One appealing solution is to collect behavioral data over the Internet. In theory, online experimentation would allow researchers to collect data internationally, enable access to a very large number of people who may be interested in participating in research studies, and can be fairly automated. However, the main obstacle to conducting Internet-based research is finding people who are willing to participate and compensating them. Sure, you can post a link on your webpage, but few people are likely to find it.
Recently, our lab (like a number of others) has explored the possibility of using Amazon’s Mechanical Turk (AMT) for behavioral data collection. AMT is a crowdsourcing or “artificial-artificial-intelligence” platform in which people submit simple (and usually brief) computer-based jobs to human workers online (see Box 2).
While Internet-based methods for collecting data have been around for a while, AMT is a potentially useful system for researchers since it handles both recruitment and payment in a fairly automatic way. There are a large number of people who use AMT making it a great way to advertise and distribute studies (the NYTimes reported over 100,000 active users in 2007).
Recently, there have been a number of excellent summaries and workshops about using AMT for research. Most notably, Winter Mason of the Stevens Institute of Technology has a Behavior Research Methods paper [pdf], which summarizes how to use the system and what it does (see also this excellent blog post and the references below).

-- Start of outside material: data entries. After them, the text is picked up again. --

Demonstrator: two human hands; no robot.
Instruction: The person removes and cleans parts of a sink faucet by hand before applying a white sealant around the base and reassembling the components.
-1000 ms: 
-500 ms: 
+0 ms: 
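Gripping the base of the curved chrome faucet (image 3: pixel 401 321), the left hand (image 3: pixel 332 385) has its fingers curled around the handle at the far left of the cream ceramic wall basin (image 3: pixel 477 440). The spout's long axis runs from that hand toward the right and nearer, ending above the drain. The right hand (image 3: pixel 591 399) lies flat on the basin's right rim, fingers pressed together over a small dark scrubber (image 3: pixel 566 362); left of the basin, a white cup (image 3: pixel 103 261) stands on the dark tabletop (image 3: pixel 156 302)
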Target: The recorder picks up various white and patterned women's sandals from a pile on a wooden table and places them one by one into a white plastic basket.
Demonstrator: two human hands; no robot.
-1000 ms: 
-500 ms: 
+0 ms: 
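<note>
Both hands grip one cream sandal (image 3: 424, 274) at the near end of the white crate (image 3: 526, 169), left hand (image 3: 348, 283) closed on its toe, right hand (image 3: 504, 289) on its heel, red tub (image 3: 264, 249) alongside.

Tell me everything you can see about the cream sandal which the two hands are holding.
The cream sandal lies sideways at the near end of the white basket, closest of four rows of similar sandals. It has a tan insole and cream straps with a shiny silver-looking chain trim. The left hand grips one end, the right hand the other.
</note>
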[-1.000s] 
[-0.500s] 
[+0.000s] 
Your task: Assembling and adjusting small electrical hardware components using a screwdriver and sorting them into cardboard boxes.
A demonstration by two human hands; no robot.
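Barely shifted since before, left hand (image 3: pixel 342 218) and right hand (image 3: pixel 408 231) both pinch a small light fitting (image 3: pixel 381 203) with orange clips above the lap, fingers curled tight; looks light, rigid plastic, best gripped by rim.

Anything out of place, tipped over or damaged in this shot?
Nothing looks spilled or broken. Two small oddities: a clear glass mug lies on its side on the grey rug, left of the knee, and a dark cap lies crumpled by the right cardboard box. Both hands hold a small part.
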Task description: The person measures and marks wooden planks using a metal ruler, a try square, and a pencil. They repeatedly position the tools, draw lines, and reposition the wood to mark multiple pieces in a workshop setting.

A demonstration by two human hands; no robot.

Box 1. Useful Amazon Mechanical Turk Links
Rather than focus on how to use AMT, this post focuses on the reliability of the data for experimental research in cognitive psychology. Before using this data in our experiments we wanted some sense of the quality of the data when compared to laboratory studies. Along those lines, we had a couple of questions going into this project:
- First, could we replicate classic findings in cognitive psychology concerning learning and memory processes with fidelity similar to that collected in the lab?
- Second, what unexpected issues come up in conducting learning, memory, and reasoning studies online?
- Third, how reliable is data on AMT as a function of the payment amount?
In this sense, our analysis is similar to a couple of recent papers (e.g., Paolacci, Chandler, & Ipeirotis, 2010 and Buhrmester, Kwang, and Gosling, 2011). However, these previous reports focus on survey data, the test-retest reliability of AMT, or on simple one-shot decision making tasks. In contrast, we were interested in using AMT to replicate and extend classic findings in experimental cognitive psychology which were originally established in the lab. Our emphasis was not just on qualitative replication, but in getting accurate data in a study that has been frequently replicated in the lab. In addition, we wanted to explore if it is possible to conduct publication-quality Internet experiments which unfold over many trials, require learning, sustained attention, and which may require between 20-60 minutes to complete.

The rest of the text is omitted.